Problem - Return the listing below exactly as it stands. Pictures stay out.
============
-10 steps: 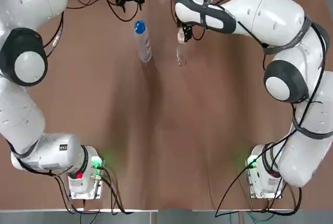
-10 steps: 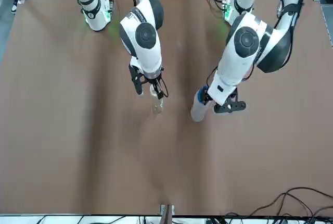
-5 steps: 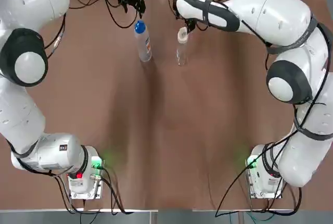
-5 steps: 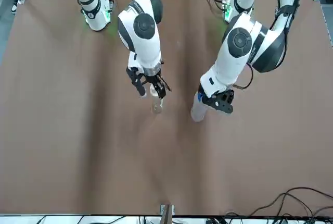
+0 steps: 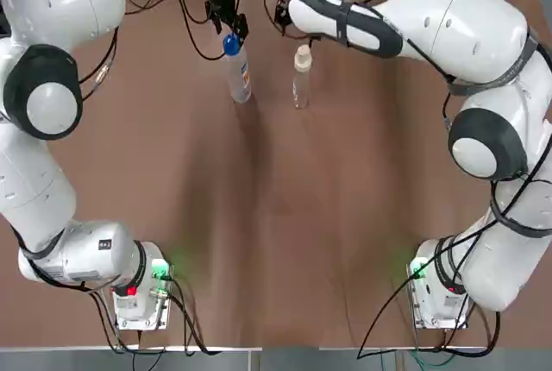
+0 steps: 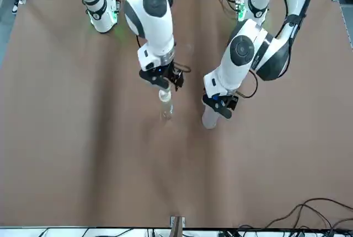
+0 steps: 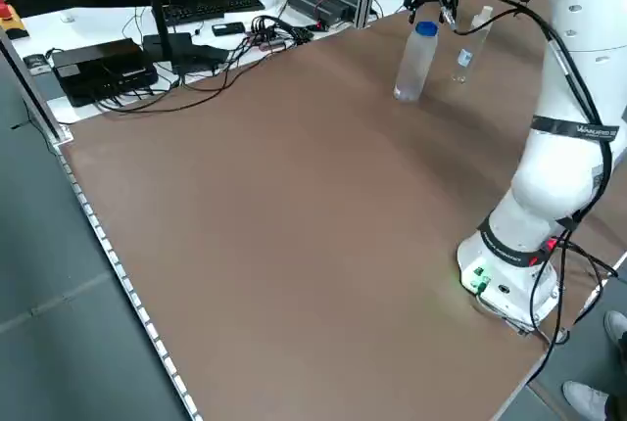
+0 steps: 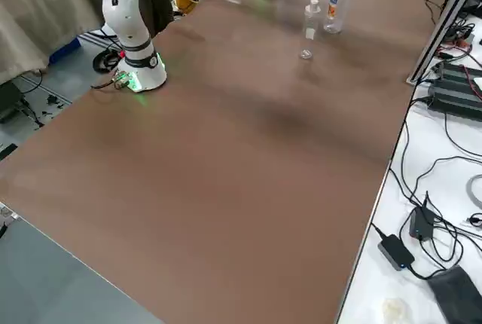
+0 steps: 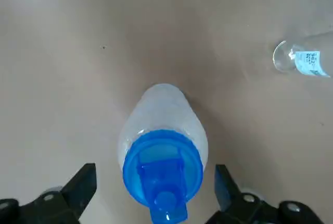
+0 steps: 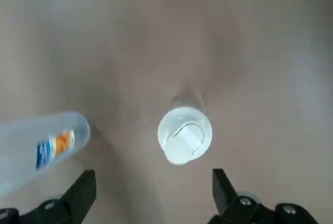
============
Task result -
-10 steps: 
-10 steps: 
-5 steps: 
-5 steps: 
+0 steps: 
+0 steps: 
+0 steps: 
+0 steps: 
+0 steps: 
+0 steps: 

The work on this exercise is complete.